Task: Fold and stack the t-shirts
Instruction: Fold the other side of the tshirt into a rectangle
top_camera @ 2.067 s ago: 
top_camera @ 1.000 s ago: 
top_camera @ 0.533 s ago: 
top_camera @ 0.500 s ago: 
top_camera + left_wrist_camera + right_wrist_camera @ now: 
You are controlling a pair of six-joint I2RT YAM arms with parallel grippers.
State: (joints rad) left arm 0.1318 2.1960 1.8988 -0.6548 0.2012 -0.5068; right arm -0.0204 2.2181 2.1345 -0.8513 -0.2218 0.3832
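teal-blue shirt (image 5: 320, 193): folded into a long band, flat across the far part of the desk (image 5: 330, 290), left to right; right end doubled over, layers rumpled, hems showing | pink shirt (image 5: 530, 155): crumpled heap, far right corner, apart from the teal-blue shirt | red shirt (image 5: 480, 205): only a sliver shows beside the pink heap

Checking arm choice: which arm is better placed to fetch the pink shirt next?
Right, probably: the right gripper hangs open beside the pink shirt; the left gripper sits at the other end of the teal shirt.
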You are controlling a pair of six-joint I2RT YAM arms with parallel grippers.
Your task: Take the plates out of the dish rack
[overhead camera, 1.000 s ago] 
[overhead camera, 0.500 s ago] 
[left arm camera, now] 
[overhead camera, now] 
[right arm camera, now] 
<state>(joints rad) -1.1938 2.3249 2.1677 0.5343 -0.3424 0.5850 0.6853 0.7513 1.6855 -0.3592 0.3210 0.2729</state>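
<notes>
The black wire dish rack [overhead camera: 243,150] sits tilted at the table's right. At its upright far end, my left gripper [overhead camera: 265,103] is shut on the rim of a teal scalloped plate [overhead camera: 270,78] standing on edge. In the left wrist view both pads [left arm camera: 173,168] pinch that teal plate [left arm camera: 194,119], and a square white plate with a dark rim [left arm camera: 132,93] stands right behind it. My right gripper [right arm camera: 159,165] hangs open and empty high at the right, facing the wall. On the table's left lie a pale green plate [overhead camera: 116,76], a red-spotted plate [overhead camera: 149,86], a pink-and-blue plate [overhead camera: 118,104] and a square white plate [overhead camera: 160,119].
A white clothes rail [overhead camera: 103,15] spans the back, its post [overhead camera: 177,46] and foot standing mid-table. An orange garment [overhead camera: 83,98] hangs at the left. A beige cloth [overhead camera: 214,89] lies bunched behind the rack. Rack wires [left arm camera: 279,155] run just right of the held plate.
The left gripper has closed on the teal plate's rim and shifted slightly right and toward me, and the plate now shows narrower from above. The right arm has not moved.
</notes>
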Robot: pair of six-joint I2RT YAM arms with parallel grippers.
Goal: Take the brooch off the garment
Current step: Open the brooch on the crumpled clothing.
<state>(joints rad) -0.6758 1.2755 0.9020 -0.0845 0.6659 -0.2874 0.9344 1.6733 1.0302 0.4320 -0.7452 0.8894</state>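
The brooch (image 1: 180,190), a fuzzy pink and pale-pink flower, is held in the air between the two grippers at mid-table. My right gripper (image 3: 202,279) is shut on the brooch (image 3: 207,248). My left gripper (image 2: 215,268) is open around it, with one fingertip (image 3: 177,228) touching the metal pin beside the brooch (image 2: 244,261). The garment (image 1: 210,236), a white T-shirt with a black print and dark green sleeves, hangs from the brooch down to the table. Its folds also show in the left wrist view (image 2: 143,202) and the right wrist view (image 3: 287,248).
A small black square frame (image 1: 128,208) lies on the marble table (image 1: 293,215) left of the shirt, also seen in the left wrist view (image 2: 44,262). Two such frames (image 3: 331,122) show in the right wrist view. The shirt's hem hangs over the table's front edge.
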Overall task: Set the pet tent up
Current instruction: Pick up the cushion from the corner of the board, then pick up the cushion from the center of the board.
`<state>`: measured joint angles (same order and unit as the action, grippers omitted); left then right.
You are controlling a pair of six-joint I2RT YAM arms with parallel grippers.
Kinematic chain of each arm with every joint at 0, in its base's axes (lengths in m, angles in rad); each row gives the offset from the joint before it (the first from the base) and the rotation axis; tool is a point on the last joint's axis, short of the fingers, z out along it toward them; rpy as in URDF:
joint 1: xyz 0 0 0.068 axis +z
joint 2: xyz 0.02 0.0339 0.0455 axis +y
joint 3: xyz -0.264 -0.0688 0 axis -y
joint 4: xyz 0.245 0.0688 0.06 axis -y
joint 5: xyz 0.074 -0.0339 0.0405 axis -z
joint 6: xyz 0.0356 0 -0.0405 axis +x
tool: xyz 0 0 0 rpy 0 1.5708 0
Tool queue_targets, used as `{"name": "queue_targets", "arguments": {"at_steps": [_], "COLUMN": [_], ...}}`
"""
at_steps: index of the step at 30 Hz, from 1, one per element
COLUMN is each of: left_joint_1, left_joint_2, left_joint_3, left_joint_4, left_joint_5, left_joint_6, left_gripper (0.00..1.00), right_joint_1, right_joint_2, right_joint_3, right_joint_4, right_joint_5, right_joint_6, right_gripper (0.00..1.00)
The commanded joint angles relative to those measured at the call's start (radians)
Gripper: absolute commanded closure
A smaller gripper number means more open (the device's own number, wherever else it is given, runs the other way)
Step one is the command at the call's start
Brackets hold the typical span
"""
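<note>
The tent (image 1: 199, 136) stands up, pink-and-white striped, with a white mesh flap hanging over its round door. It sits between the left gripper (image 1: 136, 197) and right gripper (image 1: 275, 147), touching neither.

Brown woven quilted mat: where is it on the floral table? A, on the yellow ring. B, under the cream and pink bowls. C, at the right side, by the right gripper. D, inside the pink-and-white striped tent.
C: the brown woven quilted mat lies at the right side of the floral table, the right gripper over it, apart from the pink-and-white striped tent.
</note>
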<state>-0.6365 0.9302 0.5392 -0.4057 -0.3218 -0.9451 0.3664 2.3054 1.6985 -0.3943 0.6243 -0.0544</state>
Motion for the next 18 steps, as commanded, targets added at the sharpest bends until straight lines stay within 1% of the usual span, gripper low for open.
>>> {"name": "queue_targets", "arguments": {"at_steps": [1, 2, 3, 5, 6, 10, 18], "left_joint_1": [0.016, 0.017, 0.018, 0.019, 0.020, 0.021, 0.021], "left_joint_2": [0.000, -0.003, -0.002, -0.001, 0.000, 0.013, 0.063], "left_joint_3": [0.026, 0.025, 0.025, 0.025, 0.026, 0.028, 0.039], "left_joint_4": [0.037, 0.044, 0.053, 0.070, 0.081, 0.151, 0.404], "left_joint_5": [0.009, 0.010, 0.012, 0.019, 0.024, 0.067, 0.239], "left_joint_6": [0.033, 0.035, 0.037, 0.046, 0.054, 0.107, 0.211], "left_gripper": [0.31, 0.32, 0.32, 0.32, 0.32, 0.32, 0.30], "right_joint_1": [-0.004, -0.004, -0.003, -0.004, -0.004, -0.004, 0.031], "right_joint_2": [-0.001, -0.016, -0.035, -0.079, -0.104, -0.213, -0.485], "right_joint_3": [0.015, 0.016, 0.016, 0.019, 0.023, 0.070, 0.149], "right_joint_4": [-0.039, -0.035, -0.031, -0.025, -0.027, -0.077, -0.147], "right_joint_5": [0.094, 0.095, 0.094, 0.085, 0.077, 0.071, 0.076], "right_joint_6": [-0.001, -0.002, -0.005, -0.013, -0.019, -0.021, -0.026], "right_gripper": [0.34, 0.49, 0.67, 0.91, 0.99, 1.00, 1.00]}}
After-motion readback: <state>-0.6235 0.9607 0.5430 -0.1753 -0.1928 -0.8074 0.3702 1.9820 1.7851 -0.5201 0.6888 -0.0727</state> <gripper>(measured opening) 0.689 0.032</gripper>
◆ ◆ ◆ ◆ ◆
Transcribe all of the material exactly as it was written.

Task: Fold and stack the t-shirts
Instruction: Fold the other side of the tshirt into a rectangle
top_camera @ 2.067 s ago: 
top_camera @ 1.000 s ago: 
top_camera @ 0.533 s ago: 
top_camera @ 0.500 s ago: 
top_camera + left_wrist_camera + right_wrist_camera @ now: 
You are controlling a pair of six-joint I2RT YAM arms with parallel grippers.
State: (joints rad) left arm 0.1318 2.1960 1.8988 -0.6548 0.2012 -0.5068; right arm -0.0204 2.2181 2.1345 -0.8513 -0.2218 0.3832
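teal-blue shirt (image 5: 320, 193): folded into a long band, flat across the far part of the desk (image 5: 330, 290), left to right; right end doubled over, layers rumpled, hems showing | pink shirt (image 5: 530, 155): crumpled heap, far right corner, apart from the teal-blue shirt | red shirt (image 5: 480, 205): only a sliver shows beside the pink heap

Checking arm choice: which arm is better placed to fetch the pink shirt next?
Right, probably: the right gripper hangs open beside the pink shirt; the left gripper sits at the other end of the teal shirt.
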You are controlling a pair of six-joint I2RT YAM arms with parallel grippers.
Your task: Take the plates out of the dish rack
[overhead camera, 1.000 s ago] 
[overhead camera, 0.500 s ago] 
[left arm camera, now] 
[overhead camera, now] 
[right arm camera, now] 
<state>(joints rad) -1.1938 2.3249 2.1677 0.5343 -0.3424 0.5850 0.6853 0.7513 1.6855 -0.3592 0.3210 0.2729</state>
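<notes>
The black wire dish rack [overhead camera: 243,150] sits tilted at the table's right. At its upright far end, my left gripper [overhead camera: 265,103] is shut on the rim of a teal scalloped plate [overhead camera: 270,78] standing on edge. In the left wrist view both pads [left arm camera: 173,168] pinch that teal plate [left arm camera: 194,119], and a square white plate with a dark rim [left arm camera: 132,93] stands right behind it. My right gripper [right arm camera: 159,165] hangs open and empty high at the right, facing the wall. On the table's left lie a pale green plate [overhead camera: 116,76], a red-spotted plate [overhead camera: 149,86], a pink-and-blue plate [overhead camera: 118,104] and a square white plate [overhead camera: 160,119].
A white clothes rail [overhead camera: 103,15] spans the back, its post [overhead camera: 177,46] and foot standing mid-table. An orange garment [overhead camera: 83,98] hangs at the left. A beige cloth [overhead camera: 214,89] lies bunched behind the rack. Rack wires [left arm camera: 279,155] run just right of the held plate.
The left gripper has closed on the teal plate's rim and shifted slightly right and toward me, and the plate now shows narrower from above. The right arm has not moved.
</notes>
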Robot: pair of six-joint I2RT YAM arms with parallel grippers.
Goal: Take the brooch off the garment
Current step: Open the brooch on the crumpled clothing.
<state>(joints rad) -0.6758 1.2755 0.9020 -0.0845 0.6659 -0.2874 0.9344 1.6733 1.0302 0.4320 -0.7452 0.8894</state>
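The brooch (image 1: 180,190), a fuzzy pink and pale-pink flower, is held in the air between the two grippers at mid-table. My right gripper (image 3: 202,279) is shut on the brooch (image 3: 207,248). My left gripper (image 2: 215,268) is open around it, with one fingertip (image 3: 177,228) touching the metal pin beside the brooch (image 2: 244,261). The garment (image 1: 210,236), a white T-shirt with a black print and dark green sleeves, hangs from the brooch down to the table. Its folds also show in the left wrist view (image 2: 143,202) and the right wrist view (image 3: 287,248).
A small black square frame (image 1: 128,208) lies on the marble table (image 1: 293,215) left of the shirt, also seen in the left wrist view (image 2: 44,262). Two such frames (image 3: 331,122) show in the right wrist view. The shirt's hem hangs over the table's front edge.
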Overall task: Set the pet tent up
Current instruction: Pick up the cushion from the corner of the board, then pick up the cushion from the center of the board.
`<state>`: measured joint angles (same order and unit as the action, grippers omitted); left then right.
You are controlling a pair of six-joint I2RT YAM arms with parallel grippers.
Kinematic chain of each arm with every joint at 0, in its base's axes (lengths in m, angles in rad); each row gives the offset from the joint before it (the first from the base) and the rotation axis; tool is a point on the last joint's axis, short of the fingers, z out along it toward them; rpy as in URDF:
joint 1: xyz 0 0 0.068 axis +z
joint 2: xyz 0.02 0.0339 0.0455 axis +y
joint 3: xyz -0.264 -0.0688 0 axis -y
joint 4: xyz 0.245 0.0688 0.06 axis -y
joint 5: xyz 0.074 -0.0339 0.0405 axis -z
joint 6: xyz 0.0356 0 -0.0405 axis +x
tool: xyz 0 0 0 rpy 0 1.5708 0
Tool queue_targets, used as `{"name": "queue_targets", "arguments": {"at_steps": [_], "COLUMN": [_], ...}}`
"""
at_steps: index of the step at 30 Hz, from 1, one per element
COLUMN is each of: left_joint_1, left_joint_2, left_joint_3, left_joint_4, left_joint_5, left_joint_6, left_gripper (0.00..1.00), right_joint_1, right_joint_2, right_joint_3, right_joint_4, right_joint_5, right_joint_6, right_gripper (0.00..1.00)
The commanded joint angles relative to those measured at the call's start (radians)
Gripper: absolute commanded closure
A smaller gripper number means more open (the device's own number, wherever else it is given, runs the other way)
Step one is the command at the call's start
Brackets hold the typical span
"""
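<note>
The tent (image 1: 199, 136) stands up, pink-and-white striped, with a white mesh flap hanging over its round door. It sits between the left gripper (image 1: 136, 197) and right gripper (image 1: 275, 147), touching neither.

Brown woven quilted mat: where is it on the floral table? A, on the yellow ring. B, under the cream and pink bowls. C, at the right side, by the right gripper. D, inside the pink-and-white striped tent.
C: the brown woven quilted mat lies at the right side of the floral table, the right gripper over it, apart from the pink-and-white striped tent.
</note>
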<state>-0.6365 0.9302 0.5392 -0.4057 -0.3218 -0.9451 0.3664 2.3054 1.6985 -0.3943 0.6243 -0.0544</state>
Motion for the next 18 steps, as commanded, targets added at the sharpest bends until straight lines stay within 1% of the usual span, gripper low for open.
>>> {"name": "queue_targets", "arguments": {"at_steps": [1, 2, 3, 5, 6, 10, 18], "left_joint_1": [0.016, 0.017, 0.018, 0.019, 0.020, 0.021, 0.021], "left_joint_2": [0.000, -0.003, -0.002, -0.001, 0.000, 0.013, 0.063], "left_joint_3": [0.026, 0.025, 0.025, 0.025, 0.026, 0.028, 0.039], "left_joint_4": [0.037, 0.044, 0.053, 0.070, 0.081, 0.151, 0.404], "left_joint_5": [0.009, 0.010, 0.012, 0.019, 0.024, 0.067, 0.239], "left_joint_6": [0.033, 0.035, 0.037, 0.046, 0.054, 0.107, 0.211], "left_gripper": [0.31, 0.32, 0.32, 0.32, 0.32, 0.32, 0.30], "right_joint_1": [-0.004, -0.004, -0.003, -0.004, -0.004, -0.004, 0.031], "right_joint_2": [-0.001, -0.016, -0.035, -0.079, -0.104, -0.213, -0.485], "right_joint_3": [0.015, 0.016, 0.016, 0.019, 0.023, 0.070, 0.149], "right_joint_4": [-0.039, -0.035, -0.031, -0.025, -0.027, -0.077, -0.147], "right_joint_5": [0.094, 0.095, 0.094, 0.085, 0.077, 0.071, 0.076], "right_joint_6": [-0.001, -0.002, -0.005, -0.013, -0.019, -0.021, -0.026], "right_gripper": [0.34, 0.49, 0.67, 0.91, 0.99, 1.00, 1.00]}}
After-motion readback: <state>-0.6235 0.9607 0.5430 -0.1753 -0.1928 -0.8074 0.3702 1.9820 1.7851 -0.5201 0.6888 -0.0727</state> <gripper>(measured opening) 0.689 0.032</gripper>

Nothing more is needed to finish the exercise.